CourtU.S. Court of Appeals — Fifth Circuit
Writing for the CourtTUTTLE, , and RIVES and WISDOM, Circuit
CitationStorkline Corporation v. National Labor Relations Board, 298 F.2d 276 (5th Cir. 1962)
Decision Date18 January 1962
Docket NumberNo. 19110.,19110.
PartiesSTORKLINE CORPORATION, Appellant, v. NATIONAL LABOR RELATIONS BOARD, Appellee.

Richard C. Keenan, New Orleans, La., Joe Jack Hurst, Jackson, Miss., Wells, Thomas & Wells, Jackson, Miss., Kullman & Lang, New Orleans, La., for appellant.

Melvin Pollack, Atty., N.L.R.B., Marcel Mallet-Prevost, Asst. Gen. Counsel, N. L. R. B., Washington, D. C., Stuart Rothman, Gen. Counsel, Dominick L. Manoli, Assoc. Gen. Counsel, Herman I. Branse, Atty., National Labor Relations Board, Washington, D. C., for appellee.

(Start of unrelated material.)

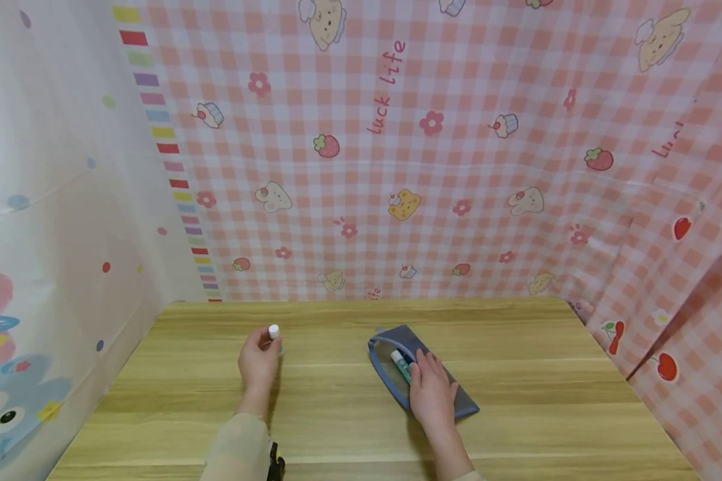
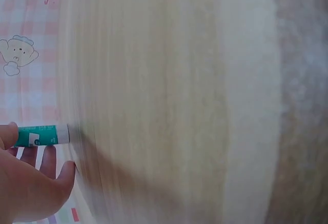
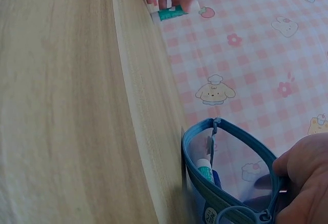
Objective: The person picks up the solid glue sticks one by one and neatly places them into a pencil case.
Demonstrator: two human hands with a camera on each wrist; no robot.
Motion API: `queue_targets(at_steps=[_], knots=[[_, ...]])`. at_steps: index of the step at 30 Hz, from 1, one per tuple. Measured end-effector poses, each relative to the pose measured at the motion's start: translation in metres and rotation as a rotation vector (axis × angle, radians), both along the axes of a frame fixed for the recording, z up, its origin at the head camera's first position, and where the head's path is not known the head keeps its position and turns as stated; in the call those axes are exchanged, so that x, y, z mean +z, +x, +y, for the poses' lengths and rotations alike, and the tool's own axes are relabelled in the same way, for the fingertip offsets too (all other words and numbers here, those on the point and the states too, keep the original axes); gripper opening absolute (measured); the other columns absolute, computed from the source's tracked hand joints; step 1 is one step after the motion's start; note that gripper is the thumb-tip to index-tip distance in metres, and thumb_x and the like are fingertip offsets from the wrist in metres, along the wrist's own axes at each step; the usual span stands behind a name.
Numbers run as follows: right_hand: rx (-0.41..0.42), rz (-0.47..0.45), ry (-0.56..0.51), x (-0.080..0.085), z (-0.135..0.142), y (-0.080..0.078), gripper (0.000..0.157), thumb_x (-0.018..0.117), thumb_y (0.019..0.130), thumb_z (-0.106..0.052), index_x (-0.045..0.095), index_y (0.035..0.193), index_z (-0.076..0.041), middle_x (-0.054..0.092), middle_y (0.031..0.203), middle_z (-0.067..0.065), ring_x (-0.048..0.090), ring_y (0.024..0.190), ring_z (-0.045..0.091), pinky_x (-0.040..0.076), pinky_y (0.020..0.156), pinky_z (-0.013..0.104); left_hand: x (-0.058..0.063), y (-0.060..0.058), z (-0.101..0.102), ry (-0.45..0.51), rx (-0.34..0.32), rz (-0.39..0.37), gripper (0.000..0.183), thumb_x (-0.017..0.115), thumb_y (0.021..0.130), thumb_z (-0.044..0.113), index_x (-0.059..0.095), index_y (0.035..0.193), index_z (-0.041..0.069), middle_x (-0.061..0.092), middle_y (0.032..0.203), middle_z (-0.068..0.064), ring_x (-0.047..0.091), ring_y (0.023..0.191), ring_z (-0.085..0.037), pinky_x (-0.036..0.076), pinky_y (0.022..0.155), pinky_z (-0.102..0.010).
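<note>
On the left side of the table, my left hand pinches a green-and-white glue stick between thumb and fingers. It stands roughly upright, its white top showing above the fingers. Whether its lower end touches the table, I cannot tell. To the right lies a blue-grey zip pencil pouch with its mouth unzipped. My right hand lies over it and grips the zip edge. Inside the pouch is another green glue stick with a white end, beside a dark blue thing mostly hidden.
The wooden table runs back to a pink checked cloth hanging behind it. A white patterned cloth hangs on the left. Bare wood lies between the two hands.
</note>
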State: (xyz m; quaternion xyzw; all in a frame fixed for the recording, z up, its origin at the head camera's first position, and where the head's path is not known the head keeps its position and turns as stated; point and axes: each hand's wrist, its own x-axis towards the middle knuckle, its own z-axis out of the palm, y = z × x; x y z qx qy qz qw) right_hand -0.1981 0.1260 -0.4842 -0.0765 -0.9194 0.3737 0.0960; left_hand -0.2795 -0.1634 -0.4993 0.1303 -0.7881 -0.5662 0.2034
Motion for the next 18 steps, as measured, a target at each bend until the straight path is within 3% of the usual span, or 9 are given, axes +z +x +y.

Before TUTTLE, Chief Judge, and RIVES and WISDOM, Circuit Judges.

PER CURIAM.

The district court granted an order to enforce a subpoena duces tecum issued by the Board pursuant to Section 11(1) of the National Labor Relations Act, 29 U.S.C. § 161, and Storkline now appeals. The complaint before the Board alleged that between November 1960 and March 1961, Storkline committed a number of section 8(a) (1) and 8(a) (3) unfair labor practices which included: laying off employees for their union activities; promising employee benefits calculated to discourage union membership in the midst of a union organizing drive; interrogating employees and potential employees concerning their union membership and sympathies. The subpoena asked for the pay and job classification records of all employees since October 31, 1960, or in lieu of the records, a statement containing the pertinent information, and also for all application forms filled out by job applicants during that period.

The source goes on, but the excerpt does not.